The current study suggests that Grb14 tyrosine phosphorylation requires a kinase competent Tie2 receptor. In a separate experiment, Grb14 was not tyrosine phosphorylated in the presence of EGFR suggesting some specificity for the Tie2 kinase (data not shown). Whether or not Grb14 is a direct substrate of the Tie2 kinase activity, or rather is phosphorylated by an alternate kinase recruited to this receptor, remains to be seen.
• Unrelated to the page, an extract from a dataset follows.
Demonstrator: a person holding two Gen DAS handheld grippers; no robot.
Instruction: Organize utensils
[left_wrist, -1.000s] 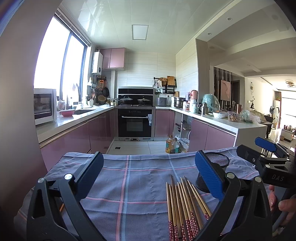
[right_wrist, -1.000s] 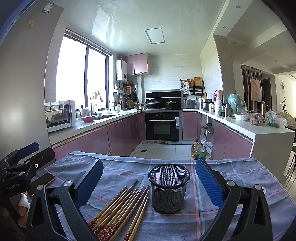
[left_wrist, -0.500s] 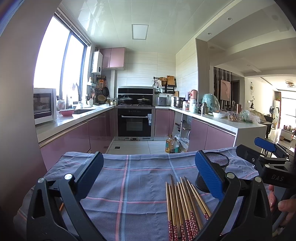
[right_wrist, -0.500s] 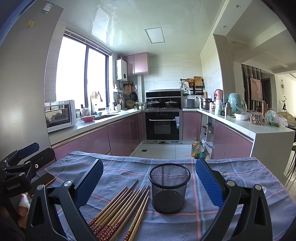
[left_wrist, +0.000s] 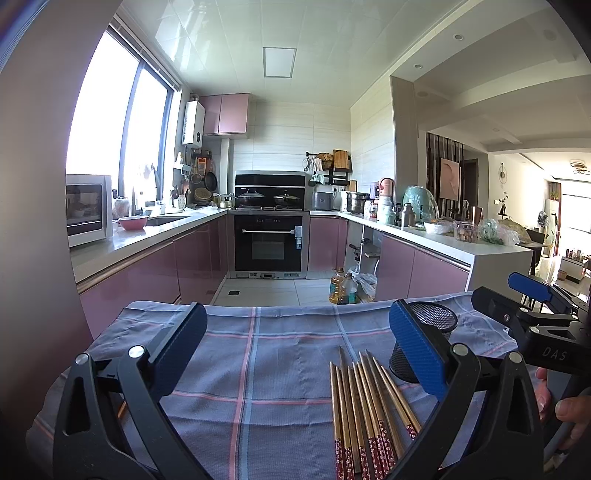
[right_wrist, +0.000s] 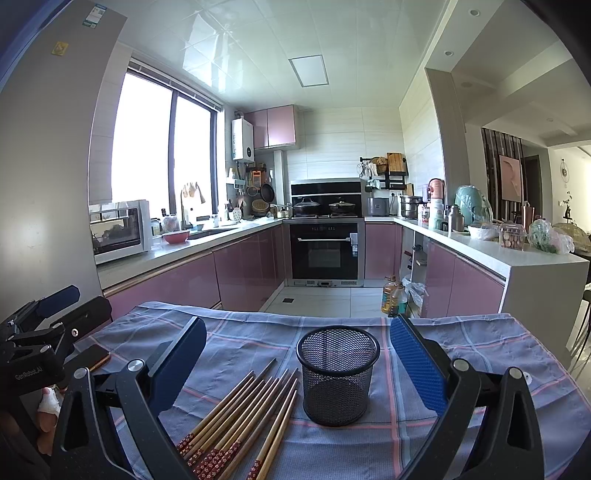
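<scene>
Both hand-held grippers (left_wrist: 297, 345) (right_wrist: 298, 349) wide open, empty.

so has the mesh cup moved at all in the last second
No. In the right wrist view the mesh cup sits at the same spot on the cloth's pink stripe, beside the chopsticks.

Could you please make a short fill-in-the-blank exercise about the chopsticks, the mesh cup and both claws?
1. The chopsticks lie flat on the checked ____.
2. The black mesh cup stands upright and is ____ inside.
3. Seen from the right claw, the chopsticks lie to the ____ of the cup.
4. The left claw and the right claw are both ____.

Missing words: cloth; empty; left; open
</scene>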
Grb proteins do not possess intrinsic kinase activity, but have been shown to bind a number of receptor and non-receptor kinases (reviewed in [7
]. In insulin signaling, Grb10 serine phosphorylation appears to involve the Pi3K and MAPK signaling pathways, while PKCζ seems to play a role in Grb14 phosphorylation [11
]. Grb proteins have been found to bind a number of tyrosine kinases (reviewed in Holt and Siddle, 2005 [19
]). Interestingly, in the case of insulin signaling, although Grb10 and Grb14 bind the IR, they do not appear to be direct substrates for the IR tyrosine kinase activity [13
]. Instead, at least with respect to Grb10, Src/Fyn kinases were suggested to be responsible. In general, how and why Grb proteins are phosphorylated remains to be determined in most cases.
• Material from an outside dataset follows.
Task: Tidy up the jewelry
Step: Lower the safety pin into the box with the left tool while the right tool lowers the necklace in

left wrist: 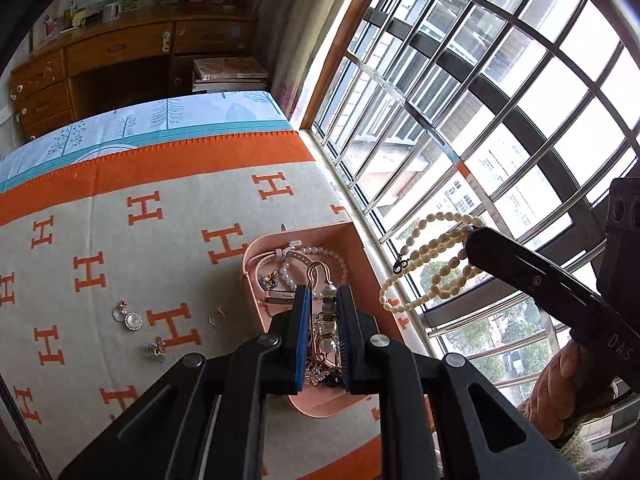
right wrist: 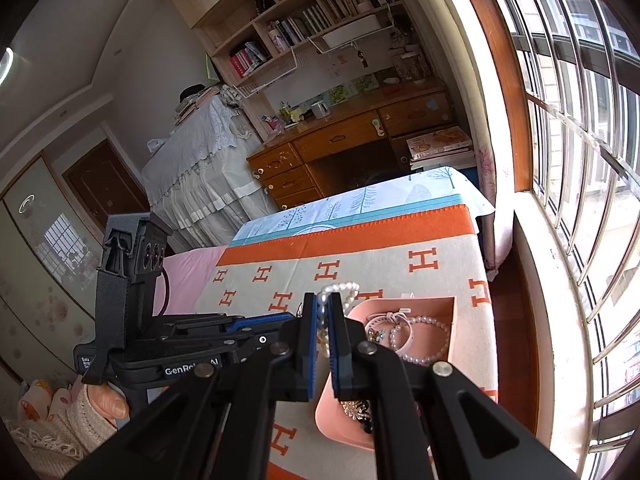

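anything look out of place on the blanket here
Yes: a few small pieces, a round pendant, a ring and a brooch, lie loose on the blanket left of the pink tray, not in it.

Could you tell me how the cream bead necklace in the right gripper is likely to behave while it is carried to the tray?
The cream bead necklace looks floppy: it droops in loops from the right gripper. It will probably swing. Its dangling clasp might snag jewelry in the pink tray.
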Demonstrator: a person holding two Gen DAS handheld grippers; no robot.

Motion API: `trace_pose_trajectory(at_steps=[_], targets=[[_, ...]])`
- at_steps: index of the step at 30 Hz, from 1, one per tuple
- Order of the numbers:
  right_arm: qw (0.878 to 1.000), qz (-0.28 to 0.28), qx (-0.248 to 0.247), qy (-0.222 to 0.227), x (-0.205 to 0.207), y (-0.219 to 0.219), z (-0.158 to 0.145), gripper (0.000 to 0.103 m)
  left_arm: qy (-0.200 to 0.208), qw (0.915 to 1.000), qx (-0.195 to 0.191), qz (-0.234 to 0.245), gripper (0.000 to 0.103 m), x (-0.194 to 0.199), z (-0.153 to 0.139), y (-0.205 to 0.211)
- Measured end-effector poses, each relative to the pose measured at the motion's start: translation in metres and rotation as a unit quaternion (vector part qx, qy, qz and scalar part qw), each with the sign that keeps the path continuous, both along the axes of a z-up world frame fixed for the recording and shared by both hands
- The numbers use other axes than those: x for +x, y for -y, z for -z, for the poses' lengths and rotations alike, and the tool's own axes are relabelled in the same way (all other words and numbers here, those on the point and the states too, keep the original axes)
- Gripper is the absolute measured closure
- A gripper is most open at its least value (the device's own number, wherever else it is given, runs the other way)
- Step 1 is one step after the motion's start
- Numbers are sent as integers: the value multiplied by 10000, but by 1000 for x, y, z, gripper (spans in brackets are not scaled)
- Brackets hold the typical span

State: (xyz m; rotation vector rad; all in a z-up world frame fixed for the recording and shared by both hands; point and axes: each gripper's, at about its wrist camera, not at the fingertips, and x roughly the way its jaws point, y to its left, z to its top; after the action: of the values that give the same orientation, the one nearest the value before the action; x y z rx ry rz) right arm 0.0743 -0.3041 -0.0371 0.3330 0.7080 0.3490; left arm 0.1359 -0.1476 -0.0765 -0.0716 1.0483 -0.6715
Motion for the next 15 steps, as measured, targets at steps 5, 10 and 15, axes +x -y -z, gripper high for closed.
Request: trace_pose_trajectory(at_steps=[5,10,15], targets=[[9989,359,-183,-257,12,9,22,98,-132,9996,232,102,92,6,24,26],[9963,545,-394,-540,29,12,42,96,-269,9991,320,53,92,15,38,37],[9950,661,-333,-668,31,13,54,83,-321,9987,401,-40,92,27,47,41]])
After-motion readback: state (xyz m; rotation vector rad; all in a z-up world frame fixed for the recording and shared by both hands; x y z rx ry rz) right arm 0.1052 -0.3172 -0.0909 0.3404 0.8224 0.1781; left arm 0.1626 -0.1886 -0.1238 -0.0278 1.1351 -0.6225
In our studies, Grb14 tyrosine phosphorylation was abolished upon mutation of Y1100 and Y1106 to phenylalanine in the receptor double mutant Tie21100/1106, suggesting these two residues may play a role in Grb14 tyrosine phosphorylation downstream of Tie2. This should perhaps not be surprising given that there is emerging evidence that the Grb family members may bind their target proteins via two separate regions, the SH2 and BPS domains (Reviewed in Holt and Siddle, 2005 [19
This is particularly evident in the case of insulin signaling where both SH2 and BPS domains of Grb 7, 10 and 14 have been shown to bind the IR [19
]. Specifically, structural studies have shown that the Grb14 SH2 and BPS domains bind phosphorylated tyrosine residues within the IR activation loop [24
]. Whether tyrosines 1100 and 1106 bind Grb14 directly or play a more indirect role in Grb14 tyrosine phosphorylation, however, remains to be determined.
It is interesting to note that in comparison with the other Grb family members, Grb14 has been shown to interact with a relatively small number of receptors. In accordance with this observation, we have found in vivo
binding studies of Grb14 and Tie2 have been particularly challenging (data not shown). This may be explained, at least in part, by structural studies which have shown that Grb14 may have more difficulty binding to phosphotyrosine containing ligands due to the presence of a non-glycyl residue at the end of the BC loop and the lack of a P+3 binding pocket in the SH2 domain [25
Further analysis of Grb14 tyrosine phosphorylation will no doubt provide information that may help elucidate the role of this protein in Tie2 signaling. Mapping the tyrosines on Grb14 which become tyrosine phosphorylated may give us a clue as to what other proteins bind and are involved in Grb14 signaling. Tyr67 on Grb10 was identified as major site of phosphorylation in response to insulin signaling. However, this site is not conserved in Grb7 and 14. Interestingly, mutation of this site increased affinity of Grb10 for IR. This raises the possibility that tyrosine phosphorylation may be involved in terminating Grb signaling at the receptor level. Alternatively, it may suggest that Grb tyrosine phosphorylation recruits this adaptor for involvement in non-receptor mediated signaling pathways. Further understanding of these sorts of post-translational modifications seen in the Grb family will no doubt shed considerable insight into their biological role.